Tumors of the pancreas with osteoclast-like giant cells are of uncertain histogenesis and aggressiveness. Their relationship, if any, to undifferentiated (anaplastic) carcinomas of the pancreas with pleomorphic giant cells is also not clear.

METHODS:

Eleven tumors with osteoclast-like giant cells were studied by immunohistochemistry for epithelial and mesenchymal markers, as well as for a proliferation marker (Ki67) and p53 protein expression. Cytometric image analysis for nuclear DNA content was also performed. K-ras mutations were investigated by DNA sequence analysis.

RESULTS:

Neoplastic, predominantly spindle-shaped cells and osteoclast-like giant cells were positive for mesenchymal markers CD68, LCA, and A1ACT. These spindle-shaped cells were also positive for human muscle actin. Spindle-shaped cells of seven tumors were also positive for epithelial markers carcinoembryonic antigen, epithelial membrane antigen, or keratin. Nine tumors contained a variable number of pleomorphic giant cells in addition to osteoclast-like giant cells. Pleomorphic giant cells were much less positive for mesenchymal markers than were osteoclast-like giant cells, but they were positive for some epithelial markers.

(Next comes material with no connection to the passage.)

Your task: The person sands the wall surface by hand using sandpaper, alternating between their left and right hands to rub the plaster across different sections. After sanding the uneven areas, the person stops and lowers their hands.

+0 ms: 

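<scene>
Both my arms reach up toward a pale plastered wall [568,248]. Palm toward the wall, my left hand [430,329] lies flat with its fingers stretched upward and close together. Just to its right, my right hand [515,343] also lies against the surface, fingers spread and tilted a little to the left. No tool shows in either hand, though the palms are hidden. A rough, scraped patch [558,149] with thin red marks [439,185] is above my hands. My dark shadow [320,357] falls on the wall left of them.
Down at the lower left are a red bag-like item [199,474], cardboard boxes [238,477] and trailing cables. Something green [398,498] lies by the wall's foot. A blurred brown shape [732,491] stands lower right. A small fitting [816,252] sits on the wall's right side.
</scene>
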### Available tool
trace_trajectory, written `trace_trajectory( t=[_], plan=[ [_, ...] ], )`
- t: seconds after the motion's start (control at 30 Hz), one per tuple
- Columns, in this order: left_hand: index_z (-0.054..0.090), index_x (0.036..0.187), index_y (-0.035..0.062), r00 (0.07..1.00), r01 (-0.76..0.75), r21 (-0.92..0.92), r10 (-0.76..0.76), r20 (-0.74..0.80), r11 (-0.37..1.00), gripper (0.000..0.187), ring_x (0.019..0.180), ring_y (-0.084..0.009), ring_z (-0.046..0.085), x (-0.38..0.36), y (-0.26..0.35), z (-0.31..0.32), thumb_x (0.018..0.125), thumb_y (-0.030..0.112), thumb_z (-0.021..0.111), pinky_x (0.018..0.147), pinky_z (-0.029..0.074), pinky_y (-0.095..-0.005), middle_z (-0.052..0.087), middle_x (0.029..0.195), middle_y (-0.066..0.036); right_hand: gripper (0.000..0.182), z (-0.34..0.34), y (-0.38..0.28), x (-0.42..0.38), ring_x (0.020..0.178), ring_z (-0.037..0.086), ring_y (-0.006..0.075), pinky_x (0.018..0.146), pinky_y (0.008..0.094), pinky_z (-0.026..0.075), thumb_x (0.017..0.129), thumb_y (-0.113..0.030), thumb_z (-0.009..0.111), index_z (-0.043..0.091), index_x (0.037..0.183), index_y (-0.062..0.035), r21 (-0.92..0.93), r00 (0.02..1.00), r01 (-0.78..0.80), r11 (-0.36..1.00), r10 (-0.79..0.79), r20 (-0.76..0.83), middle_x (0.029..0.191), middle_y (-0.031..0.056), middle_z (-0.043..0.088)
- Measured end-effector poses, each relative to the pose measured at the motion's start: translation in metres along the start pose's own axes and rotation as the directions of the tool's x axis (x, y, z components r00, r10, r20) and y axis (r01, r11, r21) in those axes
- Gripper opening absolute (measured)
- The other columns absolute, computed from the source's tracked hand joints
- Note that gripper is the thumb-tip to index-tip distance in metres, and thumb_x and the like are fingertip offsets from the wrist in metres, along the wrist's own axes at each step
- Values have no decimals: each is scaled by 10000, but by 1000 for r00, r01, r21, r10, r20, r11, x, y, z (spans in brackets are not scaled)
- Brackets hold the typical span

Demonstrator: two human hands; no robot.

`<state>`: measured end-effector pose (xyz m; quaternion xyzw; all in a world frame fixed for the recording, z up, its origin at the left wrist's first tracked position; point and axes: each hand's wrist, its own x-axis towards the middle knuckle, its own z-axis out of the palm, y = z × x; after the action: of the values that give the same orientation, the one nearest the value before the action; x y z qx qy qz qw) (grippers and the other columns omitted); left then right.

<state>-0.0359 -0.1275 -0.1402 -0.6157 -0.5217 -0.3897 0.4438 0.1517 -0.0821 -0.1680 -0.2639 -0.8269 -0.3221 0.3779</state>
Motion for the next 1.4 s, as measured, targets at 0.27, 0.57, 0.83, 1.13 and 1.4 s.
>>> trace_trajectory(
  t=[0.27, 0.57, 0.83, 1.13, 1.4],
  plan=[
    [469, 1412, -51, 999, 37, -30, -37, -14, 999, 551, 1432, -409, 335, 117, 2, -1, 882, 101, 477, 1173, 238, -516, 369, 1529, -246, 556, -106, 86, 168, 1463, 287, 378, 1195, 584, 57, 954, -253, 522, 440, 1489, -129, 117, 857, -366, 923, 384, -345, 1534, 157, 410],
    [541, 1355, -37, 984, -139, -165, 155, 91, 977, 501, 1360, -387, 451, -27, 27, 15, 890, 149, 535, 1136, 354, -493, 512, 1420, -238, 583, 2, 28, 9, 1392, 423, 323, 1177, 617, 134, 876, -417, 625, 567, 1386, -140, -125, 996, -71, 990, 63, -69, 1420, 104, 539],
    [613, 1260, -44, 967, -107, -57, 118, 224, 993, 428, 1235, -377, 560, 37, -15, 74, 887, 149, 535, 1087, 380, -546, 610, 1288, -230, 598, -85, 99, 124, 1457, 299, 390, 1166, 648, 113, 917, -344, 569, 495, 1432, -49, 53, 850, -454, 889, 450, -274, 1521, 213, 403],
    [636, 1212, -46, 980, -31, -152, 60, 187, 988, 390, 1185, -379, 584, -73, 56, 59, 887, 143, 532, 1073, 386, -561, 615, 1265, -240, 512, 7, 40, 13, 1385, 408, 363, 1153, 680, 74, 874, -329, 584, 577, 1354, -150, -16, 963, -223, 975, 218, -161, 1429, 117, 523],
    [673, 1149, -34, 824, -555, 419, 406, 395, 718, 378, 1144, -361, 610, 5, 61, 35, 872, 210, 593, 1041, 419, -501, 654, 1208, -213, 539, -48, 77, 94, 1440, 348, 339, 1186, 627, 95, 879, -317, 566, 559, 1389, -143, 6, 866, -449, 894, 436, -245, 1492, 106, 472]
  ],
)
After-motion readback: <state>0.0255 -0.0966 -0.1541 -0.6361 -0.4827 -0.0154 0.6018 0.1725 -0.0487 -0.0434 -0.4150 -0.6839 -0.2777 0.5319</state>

A high percentage of spindle-shaped and pleomorphic giant cells were positive for Ki67. Diploid and aneuploid populations were present in varying proportions in both spindle cells and pleomorphic giant cells. The nuclei of osteoclast-like giant cells, however, were diploid and not proliferating. Spindle-shaped and pleomorphic giant cells were positive for p53 protein in 5 of 10 cases. Five of six tumors studied were positive for K-ras mutations.

CONCLUSION:

The distinction between tumors with osteoclast-like giant cells and undifferentiated carcinomas with pleomorphic giant cells is often not clear-cut. Both types of tumors have mesenchymal and epithelial characteristics in varying proportions and may arise from an undifferentiated pancreatic stem cell. Long-term survival of two patients suggests that some tumors with osteoclast-like giant cells may have a better prognosis than the usual pancreatic ductal adenocarcinoma.

PMID:
9823867
[PubMed - indexed for MEDLINE]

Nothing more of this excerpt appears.